Oh...nice. Well, I hope he does well. It's cool to see alot of people pulling for him. Wish I was closer to FL.


----------



## frogface (Feb 20, 2010)

Still looking for able bodies in Florida!


----------



## frogface (Feb 20, 2010)

Ok Floridians. This is a chance of a lifetime! Get in on the ground floor! 

We have a very special project planned for Mr Schwinn and we need able bodies. Sign up today!


----------



## frogface (Feb 20, 2010)

Local volunteers should expect to hear from a fella named Dan Crafts. We hope to have a game plan ready by the middle of the week. 

Thank you! 

We're still taking names, btw


----------



## frogface (Feb 20, 2010)

Ok, here's what we're doing: 



> Folks
> 
> A few of you may know me from years past. Anyway, I will be driving the bus so to speak on the renovation project happening on Bills house this weekend. I figured I would post this in a few places if folks want to help. I will be in town 15-18 Sept but will only be avail part of the day on the 15th as I also have a wedding to attend. We are starting at 0800 15 Sept-16 Sept and will play the 17th by ear....hope to be done by the 17th.. All the indoor animals have been removed to temp homes so most of this is cleanup and construction.. Work to be accomplished is below and tools to accomplish the task would be much appreciated.
> 
> ...


http://www.dendroboard.com/forum/770161-post55.html
http://www.dendroboard.com/forum/general-discussion/86812-prayers-please-bill-schwinn-6.html

Don't you all want to be a part of this amazing project? Think how proud your families would be 

We still need volunteers, supplies and money


----------



## Reef_Haven (Jan 19, 2011)

Bumping this up, in case anyone else can make it this weekend.


----------



## randommind (Sep 14, 2010)

I will be getting into St. Pete tonight and staying at a hotel about 5 miles from Bill's house. If there is anyone who can scoop me up tomorrow morning and give me a lift there, please shoot me a PM. Thanks!


----------



## frogface (Feb 20, 2010)

Hey Random, I just spoke with Dan and let him know you'll need a ride. He's on the road right now so maybe give him a call to sure it up?

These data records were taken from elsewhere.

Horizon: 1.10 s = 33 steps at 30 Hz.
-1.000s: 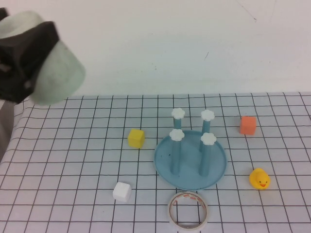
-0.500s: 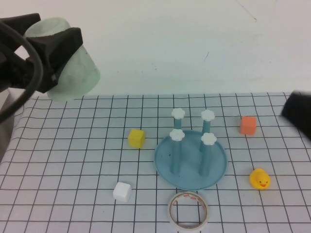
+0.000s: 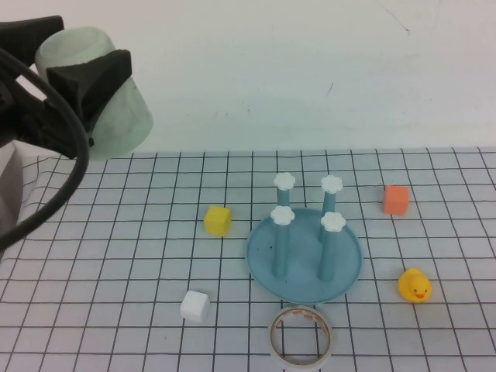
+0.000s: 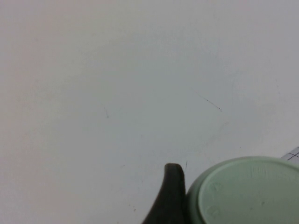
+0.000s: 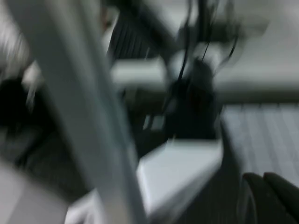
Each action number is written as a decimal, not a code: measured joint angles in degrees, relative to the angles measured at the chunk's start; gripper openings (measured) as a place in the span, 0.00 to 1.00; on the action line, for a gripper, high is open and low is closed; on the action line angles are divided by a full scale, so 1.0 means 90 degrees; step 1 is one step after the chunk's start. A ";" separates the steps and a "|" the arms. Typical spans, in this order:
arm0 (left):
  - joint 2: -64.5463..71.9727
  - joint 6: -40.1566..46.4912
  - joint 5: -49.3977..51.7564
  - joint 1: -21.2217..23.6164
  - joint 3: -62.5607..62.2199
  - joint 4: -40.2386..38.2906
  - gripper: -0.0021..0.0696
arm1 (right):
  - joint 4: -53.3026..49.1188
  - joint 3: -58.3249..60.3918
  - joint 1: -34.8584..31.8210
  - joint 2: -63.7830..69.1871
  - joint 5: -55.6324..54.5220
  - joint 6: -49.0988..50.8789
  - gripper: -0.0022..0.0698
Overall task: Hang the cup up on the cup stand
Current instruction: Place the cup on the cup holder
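Note:
The pale mint-green cup [image 3: 130, 120] hangs high over the table's far left corner, tilted on its side, with my left gripper [image 3: 89, 46] shut on it, one black finger on each side. The left wrist view shows the cup's round bottom [image 4: 247, 196] against one dark finger [image 4: 170, 196]. The cup stand [image 3: 304, 288], a round blue dish with blue pegs capped by white flowers, sits at mid-table, well to the right of the cup and below it. My right gripper [image 5: 268, 196] is outside the high view; in its blurred wrist view its dark fingers lie together, holding nothing.
A yellow cube [image 3: 218, 220] lies left of the stand and a white cube [image 3: 194, 305] nearer the front. An orange cube [image 3: 395, 199] and a yellow rubber duck [image 3: 415, 285] lie to the right. A white tape ring [image 3: 301, 335] sits just in front of the stand.
My left gripper has swung the cup to the right and turned it, then held almost still. A dark part of the right arm showed at the right edge and has left the view.

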 joint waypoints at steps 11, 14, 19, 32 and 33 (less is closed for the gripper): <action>0.0000 0.0193 0.0120 0.0000 0.0000 0.0016 0.81 | -0.8254 -0.1092 -0.0021 -0.0186 0.2764 0.6095 0.03; 0.0000 0.0205 0.0120 0.0000 0.0000 0.0016 0.81 | -0.9120 -0.1117 -0.0036 -0.0425 0.2727 0.6706 0.03; 0.0000 0.0304 0.0087 0.0000 0.0000 0.0020 0.81 | -0.9880 -0.1141 -0.0036 -0.0802 0.2714 0.7102 0.03; 0.0045 0.0832 -0.0763 0.0000 0.0000 0.0020 0.80 | -1.0107 -0.1141 -0.0036 -0.0845 0.2736 0.7159 0.03; 0.0055 0.0860 -0.0842 0.0000 0.0000 0.0020 0.80 | -1.0107 -0.1141 -0.0036 -0.0845 0.2736 0.7159 0.03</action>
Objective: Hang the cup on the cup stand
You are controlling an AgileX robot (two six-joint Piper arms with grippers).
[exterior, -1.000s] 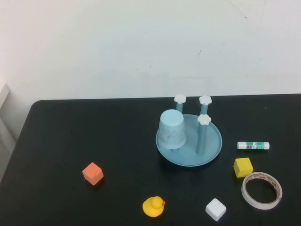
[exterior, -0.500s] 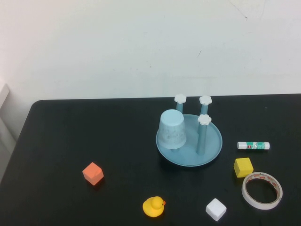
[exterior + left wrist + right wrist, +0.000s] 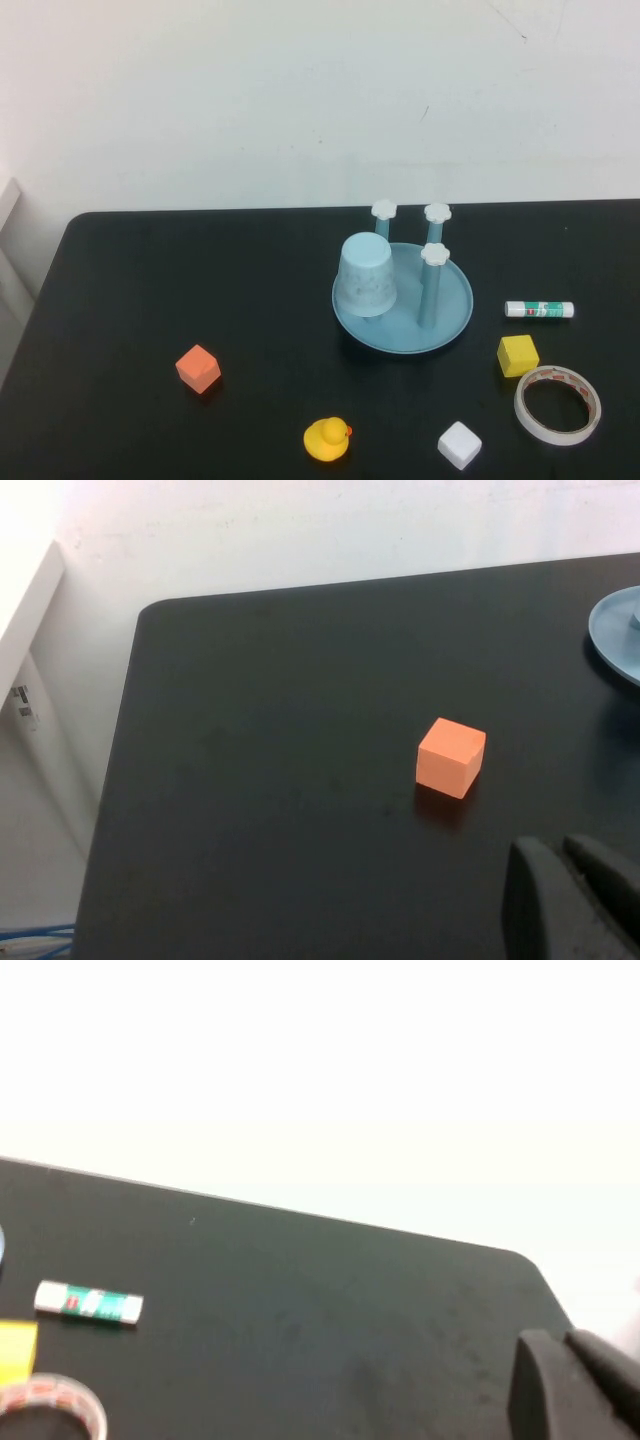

Anyone else who wants to get in on the fun, call Dan Craft 850-797-3363


----------



## randommind (Sep 14, 2010)

frogface said:


> Hey Random, I just spoke with Dan and let him know you'll need a ride. He's on the road right now so maybe give him a call to sure it up?
> 
> Anyone else who wants to get in on the fun, call Dan Craft 850-797-3363


Thanks, but Kevin and I made plans for him to scoop me up on his way through!


----------



## frogface (Feb 20, 2010)

Great!! I wish I could be there.


----------



## frogface (Feb 20, 2010)

We need more painters for tomorrow!


----------



## dflorian (May 15, 2009)

Youzzzz guys R AWESOME!!!


----------



## frogface (Feb 20, 2010)

From Dan Craft:



Reptiledan said:


> Operation Bill is well underway. The interior of his house is just about complete, as well as the yard and garage. I am on my own today so if someone has the day off and can provide help it would be much appreciated, I have to leave out for home tomorrow. Still have to put the new and old furniture back into the proper spots and clean/pressure wash the back porch. To the couple of guys that stopped and helped, you all did the work of 10 men...Mike, Kevin, Wes, Bryan, Dwight, and my parents....
> 
> Thank you
> Dan
> 850-797-3363


----------



## BlueRidge (Jun 12, 2010)

Come on frog... you mean no one has a camera on them? Geeze


----------



## frogface (Feb 20, 2010)

dflorian said:


> Youzzzz guys R AWESOME!!!


Oooooh Doctor Florian, what are you doing today?


----------